Improve execution time to read binary file

2018-06-29 14:24:09

I've written code to process a big binary file (more than 2 GB) reading in chunks of 1024 bytes each. The file contains blocks of data and each block is separated by two bytes in sequence, 5D5B = 0x5D 0x5B.

The code works, but for big files the execution time is more than 1:30 hours and when I do the same with a kind of equivalent Ruby script the execution time is less than 15 min.

You can test the code with the file "input.txt" below, and you'll see that it prints each block correctly. You can create file "input.txt" with the line "File.WriteAllBytes()..." or create file "input.txt" in Notepad with the following content without (double quotes):

" ][How][many][words][we][have][here?][6][or][more?] "

I'm using the BinaryReader class and the seek method to read in chunks of 20 bytes in this example (1024 bytes with a big file), since the file contains only 50 bytes and then looking for position of the beginning of last block within each chunk and store it in var lastPos, since the last chunk could be incomplete.

Is there a way to improve my code to get a faster execution time?

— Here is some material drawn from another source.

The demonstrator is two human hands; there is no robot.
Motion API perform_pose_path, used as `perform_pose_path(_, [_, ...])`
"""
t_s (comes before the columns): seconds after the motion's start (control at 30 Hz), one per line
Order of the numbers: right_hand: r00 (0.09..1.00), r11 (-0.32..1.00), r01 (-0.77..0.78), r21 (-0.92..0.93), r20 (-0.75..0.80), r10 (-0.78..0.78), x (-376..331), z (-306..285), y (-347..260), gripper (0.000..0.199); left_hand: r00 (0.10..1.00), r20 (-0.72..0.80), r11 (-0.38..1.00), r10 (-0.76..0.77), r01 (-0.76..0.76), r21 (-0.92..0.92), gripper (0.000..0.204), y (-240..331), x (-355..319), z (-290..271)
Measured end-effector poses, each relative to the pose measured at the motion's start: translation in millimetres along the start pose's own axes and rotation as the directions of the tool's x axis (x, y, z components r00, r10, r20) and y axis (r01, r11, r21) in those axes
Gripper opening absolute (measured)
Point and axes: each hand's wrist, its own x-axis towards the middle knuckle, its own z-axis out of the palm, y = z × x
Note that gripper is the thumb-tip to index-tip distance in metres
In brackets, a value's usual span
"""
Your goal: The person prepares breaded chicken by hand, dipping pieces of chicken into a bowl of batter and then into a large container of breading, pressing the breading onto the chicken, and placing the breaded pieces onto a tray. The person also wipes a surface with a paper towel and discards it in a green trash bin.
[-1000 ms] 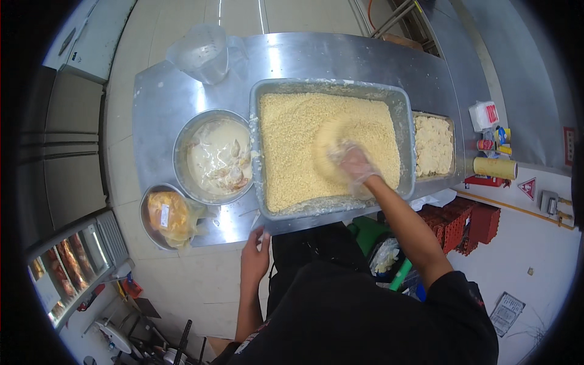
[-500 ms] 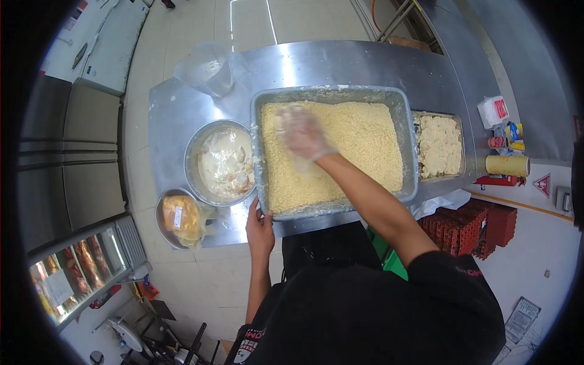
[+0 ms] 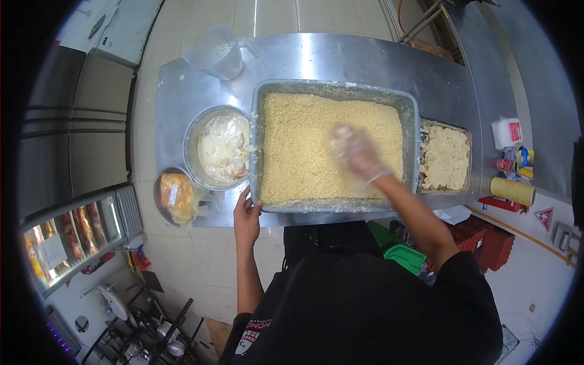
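A large grey plastic tub (image 3: pixel 336 85) full of pale yellow breadcrumbs (image 3: pixel 304 146) stands in front of me on the steel table. My left hand (image 3: pixel 246 216) grips the tub's near left corner, thumb on the rim. Over the middle right of the crumbs is my right hand (image 3: pixel 359 155), in a clear plastic glove. Motion blurs its fingers, which look coated with pale crumbs or batter; whether they hold a piece is unclear. Left of the tub is a round metal bowl (image 3: pixel 187 149) of creamy white batter (image 3: pixel 222 143) with pieces partly sunk in it.
A clear measuring jug (image 3: pixel 228 61) stands at the far left of the table (image 3: pixel 340 55). A smaller bowl (image 3: pixel 159 204) holds a bagged orange-yellow food (image 3: pixel 177 193). Right of the tub lies a metal tray (image 3: pixel 469 161) of crumb-coated pieces (image 3: pixel 444 158). Red crates (image 3: pixel 493 243) are stacked below right.
My right hand has swept rightward across the breadcrumbs, from the tub's left part to the middle right. My left hand stays at the near left corner. The whole view has shifted slightly.
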Motion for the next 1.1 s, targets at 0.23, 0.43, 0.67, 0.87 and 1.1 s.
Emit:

I'm not sure if the issue is BinaryReader or to do with thousands of seek operations. The first goal is to get each block to apply some parsing to each one, but it seems much of the time is being consumed in the separation of blocks.

static void Main(string[] args)
{
    File.WriteAllBytes("C:/input.txt", new byte[] { 0x5d, 0x5b, 0x48, 0x6f, 0x77, 0x5d, 0x5b, 0x6d, 0x61, 0x6e,
                                                    0x79, 0x5d, 0x5b, 0x77, 0x6f, 0x72, 0x64, 0x73, 0x5d, 0x5b,
                                                    0x77, 0x65, 0x5d, 0x5b, 0x68, 0x61, 0x76, 0x65, 0x5d, 0x5b,
                                                    0x68, 0x65, 0x72, 0x65, 0x3f, 0x5d, 0x5b, 0x36, 0x5d, 0x5b,
                                                    0x6f, 0x72, 0x5d, 0x5b, 0x6d, 0x6f, 0x72, 0x65, 0x3f, 0x5d } );

    using (BinaryReader br = new BinaryReader(File.Open("C:/input.txt", FileMode.Open)))
    {
        int lastPos = 0;
        int EachChunk = 20;
        long ReadFrom = 0;
        int c = 0;
        int count = 0;
        while(lastPos != -1 ) {
            lastPos = -1;
            br.BaseStream.Seek(ReadFrom, SeekOrigin.Begin);
            byte[] data = br.ReadBytes(EachChunk);

            //Loop to look for position of last clock in current chunk
            int k = data.Length - 1;
            while(k > 0 && lastPos == -1) {
                lastPos = (data[k] == 91 && data[k-1] == 93 ? (k - 1) : (-1) );
                k--;
            }

            if (lastPos != -1) {
                Array.Resize(ref data, lastPos);
            } // Resizing array up to the last block position

            // Storing position of pointer where will begin next chunk
            ReadFrom += lastPos + 2;

            //Converting Binary data to string of hex numbers.
            SoapHexBinary shb = new SoapHexBinary(data);

            //Replace separator by Newline
            string str = shb.ToString().Replace("5D5B", Environment.NewLine);

            //Use StringReader to process each block as a line, using the newline as separator
            using (StringReader reader = new StringReader(str))
            {
                // Loop over the lines(blocks) in the string.
                string Block;
                count = c;
                while ((Block = reader.ReadLine()) != null)
                {
                    if ((String.IsNullOrWhiteSpace(Block) ||
                         String.IsNullOrEmpty(Block)) == false) {

                        // +++++ Further process for each block +++++++++++++++++++++++++
                        count++;
                        Console.WriteLine("Block # {0}: {1}", count, Block);
                        // ++++++++++++++++++++++++++++++++++++++++++++++++++
                    }
                }
            }
            c = count;
        }
    }
    Console.ReadLine();
}

Update:

I found an issue. In Mike Burdick's code the buffer begins to growp up when 5B is found and is printed when 5D is found, but since each block is separated by 0x5D0x5B, if there is a 5D alone or a 5B alone inside any block, the code is beginning to load or clear the buffer and only should load the buffer when the sequence 5D5B is found, not only when 5B is found, if not the result is different.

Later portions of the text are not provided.